Pour le moment, nous faisons ce que l’on appelle de la « police aérienne », pour faire respecter la zone d’interdiction aérienne et l’embargo sur les armes. Nous devons empêcher tout appareil de menacer des civils, sur la côte libyenne, mais aussi dans l’intérieur du pays.

A la Royal Air Force, on estime que l’aviation libyenne n’existe plus comme force de combat. Les risques d’affrontements entre les F-16 belges et des avions libyens ne sont-ils pas quasi inexistants ?

Vous avez tout compris. Vu la présence des forces de la coalition dans le ciel libyen, il y a peu de chance que l’aviation de Kadhafi se manifeste. Mais le risque zéro n’existe pas. Et il y a aussi les hélicoptères.

La question du commandement des opérations en Libye reste pendante. Concrètement, qui décide de faire intervenir les F-16 belges ? Qui fixe les objectifs de chaque intervention ? Les Américains ?
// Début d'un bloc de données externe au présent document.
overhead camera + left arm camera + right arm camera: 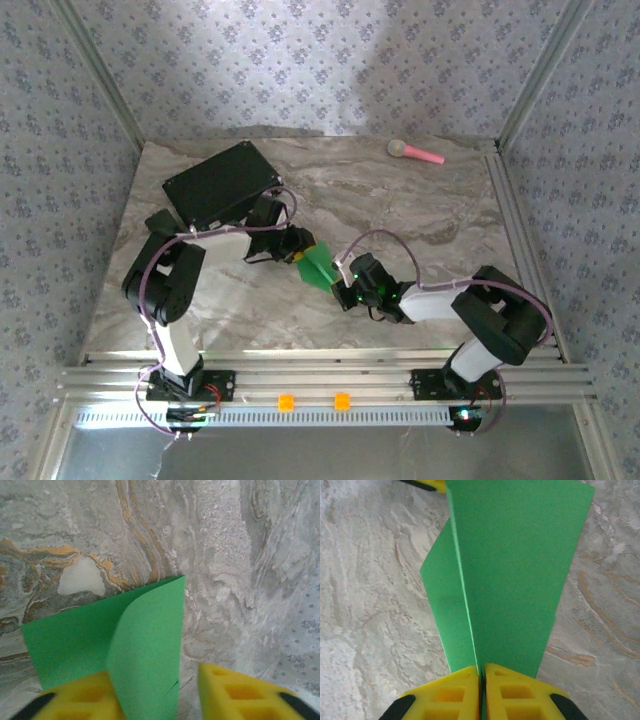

Non, c’est la coalition. Tous les participants travaillent dans la même direction.

Mais encore ?

Les opérations belges sont décidées à Ramstein, en Allemagne. Au sein de ce centre de commandement, un responsable militaire belge décide si oui ou non la mission qui nous est impartie est dans les limites de ce que l’on peut faire. Il tient compte de nos capacités et des règles d’engagement fixées. Si nécessaire, il alerte le QG à Bruxelles.